Page 147 - Risale-i Nur - Mektubat
P. 147
MU’CİZAT-I AHMEDİYYE 149
Birincisi: İmam-ı Beyhakî başta, Ehl-i Hadîs haber veriyorlar ki:
Bi'r-i Kubâ denilen kuyunun suyu bazı kesiliyordu. Yani bitiyordu. Resul-i
Ekrem Aleyhissalâtü Vesselâm Abdest suyunu içine koyup Dua ettikten
sonra, kesretle devam etti, daha hiç kesilmedi.

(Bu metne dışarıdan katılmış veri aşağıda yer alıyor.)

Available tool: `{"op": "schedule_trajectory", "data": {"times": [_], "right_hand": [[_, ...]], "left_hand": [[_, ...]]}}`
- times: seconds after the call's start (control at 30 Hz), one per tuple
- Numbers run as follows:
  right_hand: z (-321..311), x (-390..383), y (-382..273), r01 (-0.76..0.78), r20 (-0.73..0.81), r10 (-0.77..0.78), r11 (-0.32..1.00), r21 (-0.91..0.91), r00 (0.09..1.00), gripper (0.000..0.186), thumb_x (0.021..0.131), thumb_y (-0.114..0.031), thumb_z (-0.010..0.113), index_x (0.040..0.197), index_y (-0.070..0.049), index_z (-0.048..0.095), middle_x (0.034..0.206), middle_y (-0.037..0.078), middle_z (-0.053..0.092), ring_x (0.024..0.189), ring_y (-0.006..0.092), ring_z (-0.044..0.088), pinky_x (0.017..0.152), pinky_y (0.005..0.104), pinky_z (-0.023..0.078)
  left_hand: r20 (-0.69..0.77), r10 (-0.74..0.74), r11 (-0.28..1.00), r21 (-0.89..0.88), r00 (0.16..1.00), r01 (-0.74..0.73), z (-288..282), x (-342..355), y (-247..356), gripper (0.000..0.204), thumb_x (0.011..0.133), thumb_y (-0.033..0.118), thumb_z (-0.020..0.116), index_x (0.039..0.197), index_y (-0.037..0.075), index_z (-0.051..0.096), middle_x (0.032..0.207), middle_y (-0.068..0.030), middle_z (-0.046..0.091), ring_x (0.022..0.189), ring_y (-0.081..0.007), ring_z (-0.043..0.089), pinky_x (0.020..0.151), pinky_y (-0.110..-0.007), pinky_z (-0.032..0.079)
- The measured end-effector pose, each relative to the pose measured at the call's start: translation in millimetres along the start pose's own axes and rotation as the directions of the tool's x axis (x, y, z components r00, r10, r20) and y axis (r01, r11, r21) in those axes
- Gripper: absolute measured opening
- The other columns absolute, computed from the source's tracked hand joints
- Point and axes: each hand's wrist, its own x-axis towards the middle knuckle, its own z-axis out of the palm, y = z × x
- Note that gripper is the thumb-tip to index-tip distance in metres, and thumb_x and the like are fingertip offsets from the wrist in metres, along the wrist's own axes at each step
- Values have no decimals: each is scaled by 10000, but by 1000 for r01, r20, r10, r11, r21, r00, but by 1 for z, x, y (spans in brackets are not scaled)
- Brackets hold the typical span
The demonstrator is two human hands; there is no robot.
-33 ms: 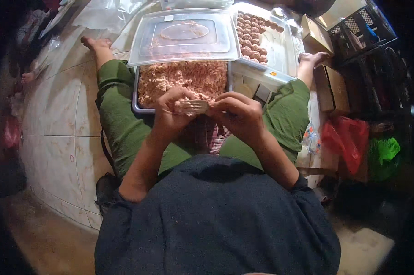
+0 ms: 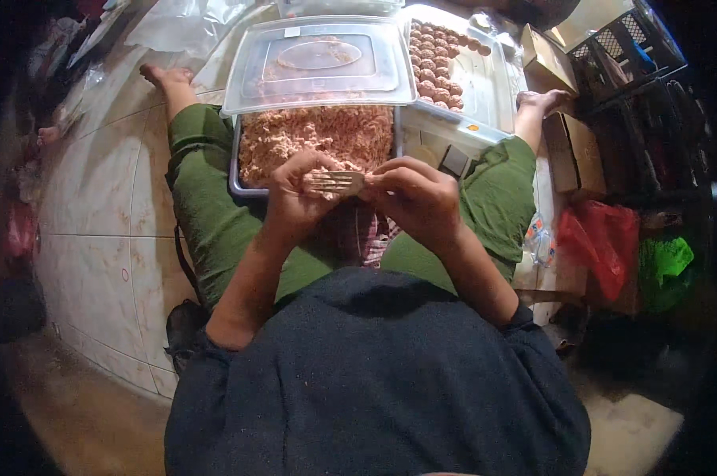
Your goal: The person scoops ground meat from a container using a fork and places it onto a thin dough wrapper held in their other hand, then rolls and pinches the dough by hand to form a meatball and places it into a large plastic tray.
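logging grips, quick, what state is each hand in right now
Left hand: loosely closed, holding some meat.
Right hand: closed, holding the fork.

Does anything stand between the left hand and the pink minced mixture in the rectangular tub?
Nothing visible blocks the near part of the mixture, next to the left hand. The translucent rectangular plastic lid lies across its far part.
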Motion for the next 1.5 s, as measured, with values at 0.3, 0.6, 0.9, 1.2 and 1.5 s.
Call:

İkincisi: Başta Ebu Nuaym Delail-i Nübüvvet'te, Ehl-i Hadîs haber
veriyorlar ki: Enes'in evindeki kuyuya, Resul-i Ekrem Aleyhissalâtü Ves-
selâm tükürüğünü içine atıp Dua etmiş, Medine-i Münevvere'de en tatlı su
o olmuş.
Üçüncüsü: İbn-i Mâce haber veriyor ki: Mâ-i Zemzem'den bir
kova su, Resul-i Ekrem Aleyhissalâtü Vesselâm'a getirdiler. Bir parça
ağzına aldı, kovaya boşalttı. Kova misk gibi râyiha verdi.
Dördüncüsü: İmam-ı Ahmed İbn-i Hanbel haber veriyor ki: Bir
kuyudan, bir kova su çıkardılar. Resul-i Ekrem Aleyhissalâtü Vesselâm
içine Ağzının Suyunu akıtıp kuyuya boşalttıktan sonra, misk gibi râyiha
vermeğe başladı.
Beşincisi: Ricalullahtan ve İmam-ı Müslim ve Ülema-i Mağrib'in
mutemedi ve makbulü olan Hammad İbn-i Seleme haber veriyor ki: Resul-i
Ekrem Aleyhissalâtü Vesselâm deriden bir tuluğa su doldurup ağzına
üflemiş, Dua etmiş. Bağladı, bir kısım Sahabeye verdi. "Ağzını açmayınız!
Yalnız Abdest aldığınız vakit açınız." demiş. Gitmişler, Abdest almak
vaktinde ağzını açmışlar. Görüyorlar ki, hâlis bir süt, ağzında da kaymak
yağ. İşte bu beş cüz'ü; bazıları meşhur, bazı da mühim İmamlar nakl-
ediyorlar. Bunlar ve burada nakledilmeyenlerle mecmuu; manevî tevatür
gibi bir Mu’cize-i Mutlakanın tahakkukunu gösteriyorlar.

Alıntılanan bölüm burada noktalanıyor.